Exercise objective:
How many lines in the entries below contain "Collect"? Answer with the number only.

Records for the task:
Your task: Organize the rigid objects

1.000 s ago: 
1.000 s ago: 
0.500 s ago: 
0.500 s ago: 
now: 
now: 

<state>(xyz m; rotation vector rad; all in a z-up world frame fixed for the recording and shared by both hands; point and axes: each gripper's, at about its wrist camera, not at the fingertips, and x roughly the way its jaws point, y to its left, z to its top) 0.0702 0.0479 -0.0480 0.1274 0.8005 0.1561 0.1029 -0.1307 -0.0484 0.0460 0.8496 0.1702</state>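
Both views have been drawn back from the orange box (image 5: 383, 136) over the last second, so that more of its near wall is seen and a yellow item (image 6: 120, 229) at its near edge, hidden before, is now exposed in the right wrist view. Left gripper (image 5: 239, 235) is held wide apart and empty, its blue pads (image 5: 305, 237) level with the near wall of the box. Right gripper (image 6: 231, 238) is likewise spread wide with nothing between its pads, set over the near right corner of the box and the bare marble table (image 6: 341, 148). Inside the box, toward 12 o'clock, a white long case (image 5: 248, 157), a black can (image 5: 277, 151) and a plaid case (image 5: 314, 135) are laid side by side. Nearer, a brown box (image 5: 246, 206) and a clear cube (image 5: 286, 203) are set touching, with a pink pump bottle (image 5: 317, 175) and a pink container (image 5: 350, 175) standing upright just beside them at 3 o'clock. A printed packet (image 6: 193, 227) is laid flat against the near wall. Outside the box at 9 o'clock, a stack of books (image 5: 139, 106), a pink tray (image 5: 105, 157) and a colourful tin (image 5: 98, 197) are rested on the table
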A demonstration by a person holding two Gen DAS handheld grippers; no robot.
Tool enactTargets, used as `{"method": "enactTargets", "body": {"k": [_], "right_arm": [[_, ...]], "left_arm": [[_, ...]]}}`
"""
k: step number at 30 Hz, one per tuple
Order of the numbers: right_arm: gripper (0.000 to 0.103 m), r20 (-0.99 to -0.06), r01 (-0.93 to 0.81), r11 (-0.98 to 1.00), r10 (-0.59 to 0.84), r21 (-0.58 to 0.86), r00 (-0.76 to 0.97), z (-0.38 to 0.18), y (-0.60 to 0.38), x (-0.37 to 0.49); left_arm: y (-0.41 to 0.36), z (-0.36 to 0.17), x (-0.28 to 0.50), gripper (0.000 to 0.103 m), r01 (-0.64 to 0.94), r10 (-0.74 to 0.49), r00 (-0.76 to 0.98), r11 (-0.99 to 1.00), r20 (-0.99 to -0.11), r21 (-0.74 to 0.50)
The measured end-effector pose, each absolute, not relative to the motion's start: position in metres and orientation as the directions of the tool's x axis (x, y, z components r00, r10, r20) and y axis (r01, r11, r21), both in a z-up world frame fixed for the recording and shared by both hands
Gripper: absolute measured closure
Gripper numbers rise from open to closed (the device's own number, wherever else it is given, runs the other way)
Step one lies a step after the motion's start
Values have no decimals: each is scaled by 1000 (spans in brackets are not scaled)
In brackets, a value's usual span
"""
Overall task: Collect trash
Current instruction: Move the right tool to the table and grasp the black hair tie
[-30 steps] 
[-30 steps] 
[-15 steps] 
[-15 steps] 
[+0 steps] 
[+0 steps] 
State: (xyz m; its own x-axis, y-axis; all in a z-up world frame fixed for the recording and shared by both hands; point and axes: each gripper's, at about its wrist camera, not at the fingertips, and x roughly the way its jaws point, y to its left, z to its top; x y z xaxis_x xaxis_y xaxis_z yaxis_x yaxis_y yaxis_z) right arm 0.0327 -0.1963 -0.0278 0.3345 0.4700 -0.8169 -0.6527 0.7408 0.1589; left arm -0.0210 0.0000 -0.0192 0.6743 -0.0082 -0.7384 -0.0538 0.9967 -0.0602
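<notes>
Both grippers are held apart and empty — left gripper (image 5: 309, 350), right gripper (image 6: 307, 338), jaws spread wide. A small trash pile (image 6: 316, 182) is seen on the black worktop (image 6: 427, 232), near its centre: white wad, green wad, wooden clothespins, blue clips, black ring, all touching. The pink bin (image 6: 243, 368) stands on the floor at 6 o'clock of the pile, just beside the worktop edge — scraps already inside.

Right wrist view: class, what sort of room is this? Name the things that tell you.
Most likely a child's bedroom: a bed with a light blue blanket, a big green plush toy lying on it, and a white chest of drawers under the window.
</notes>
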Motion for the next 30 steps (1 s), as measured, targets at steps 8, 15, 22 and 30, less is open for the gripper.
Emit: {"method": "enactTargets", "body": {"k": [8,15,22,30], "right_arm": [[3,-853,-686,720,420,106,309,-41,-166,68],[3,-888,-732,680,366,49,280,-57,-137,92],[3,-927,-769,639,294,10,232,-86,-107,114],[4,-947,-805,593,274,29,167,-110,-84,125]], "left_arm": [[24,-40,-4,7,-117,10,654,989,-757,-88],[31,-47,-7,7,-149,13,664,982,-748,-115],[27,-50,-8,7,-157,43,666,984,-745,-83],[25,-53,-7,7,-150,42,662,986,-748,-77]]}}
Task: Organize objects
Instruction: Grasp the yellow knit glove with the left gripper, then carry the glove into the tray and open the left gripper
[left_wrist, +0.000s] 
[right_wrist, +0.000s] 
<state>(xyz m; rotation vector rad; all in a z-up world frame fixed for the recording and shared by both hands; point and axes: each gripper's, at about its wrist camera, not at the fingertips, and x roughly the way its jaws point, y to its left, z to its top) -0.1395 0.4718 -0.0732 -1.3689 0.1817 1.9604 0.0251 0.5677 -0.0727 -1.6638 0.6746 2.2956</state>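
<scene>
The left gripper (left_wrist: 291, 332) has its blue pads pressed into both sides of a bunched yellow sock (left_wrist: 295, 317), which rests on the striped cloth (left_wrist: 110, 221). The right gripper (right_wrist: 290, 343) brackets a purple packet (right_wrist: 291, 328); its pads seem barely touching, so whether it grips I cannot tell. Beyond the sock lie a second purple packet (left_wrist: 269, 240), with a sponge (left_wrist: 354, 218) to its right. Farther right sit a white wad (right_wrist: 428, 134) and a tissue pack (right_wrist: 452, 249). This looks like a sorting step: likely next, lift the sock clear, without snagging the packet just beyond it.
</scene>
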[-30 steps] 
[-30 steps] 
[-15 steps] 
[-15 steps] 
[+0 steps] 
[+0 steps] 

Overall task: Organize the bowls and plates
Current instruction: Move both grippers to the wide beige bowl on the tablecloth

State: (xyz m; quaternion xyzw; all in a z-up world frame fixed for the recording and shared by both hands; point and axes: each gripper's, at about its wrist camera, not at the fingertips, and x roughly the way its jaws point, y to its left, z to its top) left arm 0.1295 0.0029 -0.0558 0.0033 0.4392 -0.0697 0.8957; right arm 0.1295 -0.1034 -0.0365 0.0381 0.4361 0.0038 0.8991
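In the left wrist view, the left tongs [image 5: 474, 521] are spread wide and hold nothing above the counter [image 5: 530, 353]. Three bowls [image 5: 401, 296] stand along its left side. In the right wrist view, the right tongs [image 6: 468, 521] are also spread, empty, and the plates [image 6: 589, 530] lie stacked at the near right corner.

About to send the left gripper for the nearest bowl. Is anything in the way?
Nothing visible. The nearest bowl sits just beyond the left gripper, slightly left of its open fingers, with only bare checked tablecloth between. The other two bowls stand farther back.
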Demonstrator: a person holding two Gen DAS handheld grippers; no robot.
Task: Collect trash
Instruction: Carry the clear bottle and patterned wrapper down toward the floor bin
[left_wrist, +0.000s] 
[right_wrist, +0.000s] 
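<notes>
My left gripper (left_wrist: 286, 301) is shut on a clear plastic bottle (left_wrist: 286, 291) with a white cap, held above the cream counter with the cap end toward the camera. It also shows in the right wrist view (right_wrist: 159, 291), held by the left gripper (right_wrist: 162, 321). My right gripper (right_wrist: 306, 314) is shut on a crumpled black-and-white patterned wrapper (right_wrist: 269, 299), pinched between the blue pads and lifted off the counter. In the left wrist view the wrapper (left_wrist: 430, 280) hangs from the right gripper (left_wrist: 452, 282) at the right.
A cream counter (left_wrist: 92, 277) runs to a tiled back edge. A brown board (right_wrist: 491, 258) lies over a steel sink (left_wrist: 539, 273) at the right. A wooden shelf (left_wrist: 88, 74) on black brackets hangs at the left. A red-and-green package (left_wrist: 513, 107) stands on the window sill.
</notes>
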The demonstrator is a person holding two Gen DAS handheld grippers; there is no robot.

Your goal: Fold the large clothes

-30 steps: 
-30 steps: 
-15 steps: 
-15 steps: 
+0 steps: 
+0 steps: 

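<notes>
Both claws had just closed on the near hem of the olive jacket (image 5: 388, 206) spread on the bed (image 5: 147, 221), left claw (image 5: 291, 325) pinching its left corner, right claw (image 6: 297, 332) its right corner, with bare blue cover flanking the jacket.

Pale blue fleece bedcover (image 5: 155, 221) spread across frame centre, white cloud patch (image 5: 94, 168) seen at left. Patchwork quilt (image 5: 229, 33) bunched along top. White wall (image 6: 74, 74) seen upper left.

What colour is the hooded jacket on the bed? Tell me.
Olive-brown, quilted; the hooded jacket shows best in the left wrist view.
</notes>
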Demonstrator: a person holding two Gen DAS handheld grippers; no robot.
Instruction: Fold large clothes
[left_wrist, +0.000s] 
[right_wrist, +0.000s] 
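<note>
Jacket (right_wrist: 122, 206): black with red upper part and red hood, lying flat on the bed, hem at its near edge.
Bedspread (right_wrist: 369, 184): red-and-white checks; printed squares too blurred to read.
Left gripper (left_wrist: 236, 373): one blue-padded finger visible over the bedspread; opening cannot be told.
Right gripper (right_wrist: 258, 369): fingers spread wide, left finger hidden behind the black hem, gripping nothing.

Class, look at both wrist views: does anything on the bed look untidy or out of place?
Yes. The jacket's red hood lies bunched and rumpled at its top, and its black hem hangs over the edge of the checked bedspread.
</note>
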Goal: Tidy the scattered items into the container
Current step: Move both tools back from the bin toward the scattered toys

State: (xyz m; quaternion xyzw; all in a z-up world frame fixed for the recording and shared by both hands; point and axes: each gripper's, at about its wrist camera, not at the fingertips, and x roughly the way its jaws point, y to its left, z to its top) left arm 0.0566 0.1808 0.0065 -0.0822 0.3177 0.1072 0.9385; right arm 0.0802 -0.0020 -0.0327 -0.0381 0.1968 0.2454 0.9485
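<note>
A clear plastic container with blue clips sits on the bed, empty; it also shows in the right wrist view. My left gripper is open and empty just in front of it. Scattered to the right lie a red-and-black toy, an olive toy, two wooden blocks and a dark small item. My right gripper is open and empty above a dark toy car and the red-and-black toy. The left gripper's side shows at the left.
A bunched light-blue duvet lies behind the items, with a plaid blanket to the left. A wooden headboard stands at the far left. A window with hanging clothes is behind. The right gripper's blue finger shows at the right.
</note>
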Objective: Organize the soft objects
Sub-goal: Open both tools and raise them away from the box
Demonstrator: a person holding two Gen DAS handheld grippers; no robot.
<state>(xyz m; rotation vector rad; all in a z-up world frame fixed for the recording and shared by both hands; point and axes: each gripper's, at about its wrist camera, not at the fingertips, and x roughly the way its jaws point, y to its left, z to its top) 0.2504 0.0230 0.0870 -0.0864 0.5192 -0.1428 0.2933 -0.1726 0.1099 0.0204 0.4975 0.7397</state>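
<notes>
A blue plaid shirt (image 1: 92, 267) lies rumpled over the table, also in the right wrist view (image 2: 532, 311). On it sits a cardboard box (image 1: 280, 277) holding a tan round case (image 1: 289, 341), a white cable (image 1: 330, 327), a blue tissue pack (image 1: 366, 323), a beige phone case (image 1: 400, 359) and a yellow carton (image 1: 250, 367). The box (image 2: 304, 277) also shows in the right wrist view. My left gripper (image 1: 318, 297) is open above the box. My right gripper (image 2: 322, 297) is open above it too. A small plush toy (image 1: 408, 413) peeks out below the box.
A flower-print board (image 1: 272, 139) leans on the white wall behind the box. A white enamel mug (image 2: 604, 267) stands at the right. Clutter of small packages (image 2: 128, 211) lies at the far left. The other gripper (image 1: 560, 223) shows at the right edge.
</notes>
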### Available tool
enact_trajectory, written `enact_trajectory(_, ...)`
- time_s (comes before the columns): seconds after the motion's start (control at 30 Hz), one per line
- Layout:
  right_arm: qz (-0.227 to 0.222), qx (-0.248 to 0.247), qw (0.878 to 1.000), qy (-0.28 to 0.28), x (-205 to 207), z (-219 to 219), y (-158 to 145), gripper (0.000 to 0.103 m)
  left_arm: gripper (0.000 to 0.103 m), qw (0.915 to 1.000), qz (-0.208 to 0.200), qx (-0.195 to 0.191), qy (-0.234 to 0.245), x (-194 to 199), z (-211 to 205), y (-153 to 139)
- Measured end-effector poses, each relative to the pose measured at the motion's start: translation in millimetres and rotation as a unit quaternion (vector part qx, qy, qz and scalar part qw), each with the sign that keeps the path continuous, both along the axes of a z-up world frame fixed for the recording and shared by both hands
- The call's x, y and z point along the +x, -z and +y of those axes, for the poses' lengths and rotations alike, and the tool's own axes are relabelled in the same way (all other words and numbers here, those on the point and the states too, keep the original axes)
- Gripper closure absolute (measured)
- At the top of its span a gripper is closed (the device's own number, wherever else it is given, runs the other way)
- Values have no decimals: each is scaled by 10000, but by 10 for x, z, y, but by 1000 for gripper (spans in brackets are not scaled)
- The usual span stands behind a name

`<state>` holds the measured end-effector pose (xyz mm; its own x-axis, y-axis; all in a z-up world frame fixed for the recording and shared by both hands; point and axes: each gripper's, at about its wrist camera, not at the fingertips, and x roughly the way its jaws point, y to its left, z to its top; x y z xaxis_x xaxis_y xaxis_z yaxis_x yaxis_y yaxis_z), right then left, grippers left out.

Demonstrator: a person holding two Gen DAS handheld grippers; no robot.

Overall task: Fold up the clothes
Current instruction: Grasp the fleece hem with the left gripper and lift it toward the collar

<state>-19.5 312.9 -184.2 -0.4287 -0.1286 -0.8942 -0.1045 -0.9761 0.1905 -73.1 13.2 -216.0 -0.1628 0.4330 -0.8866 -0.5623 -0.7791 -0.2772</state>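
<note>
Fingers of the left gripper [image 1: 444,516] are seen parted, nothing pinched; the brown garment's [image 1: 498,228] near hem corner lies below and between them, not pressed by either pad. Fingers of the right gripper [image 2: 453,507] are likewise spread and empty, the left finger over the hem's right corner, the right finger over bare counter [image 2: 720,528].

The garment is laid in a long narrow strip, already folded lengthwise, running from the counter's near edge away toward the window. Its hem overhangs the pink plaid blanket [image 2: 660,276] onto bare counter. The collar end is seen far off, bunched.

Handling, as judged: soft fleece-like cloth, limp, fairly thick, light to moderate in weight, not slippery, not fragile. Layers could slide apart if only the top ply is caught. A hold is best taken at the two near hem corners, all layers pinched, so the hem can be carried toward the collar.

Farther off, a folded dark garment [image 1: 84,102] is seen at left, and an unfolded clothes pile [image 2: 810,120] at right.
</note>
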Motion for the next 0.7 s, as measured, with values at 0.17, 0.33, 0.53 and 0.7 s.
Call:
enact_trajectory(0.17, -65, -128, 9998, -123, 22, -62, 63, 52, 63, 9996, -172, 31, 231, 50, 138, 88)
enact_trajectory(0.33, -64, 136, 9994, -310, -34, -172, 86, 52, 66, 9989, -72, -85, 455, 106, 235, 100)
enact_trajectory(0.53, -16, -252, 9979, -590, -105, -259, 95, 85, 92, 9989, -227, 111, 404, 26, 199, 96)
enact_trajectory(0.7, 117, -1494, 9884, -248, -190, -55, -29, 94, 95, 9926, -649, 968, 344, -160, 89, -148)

Exercise result:
2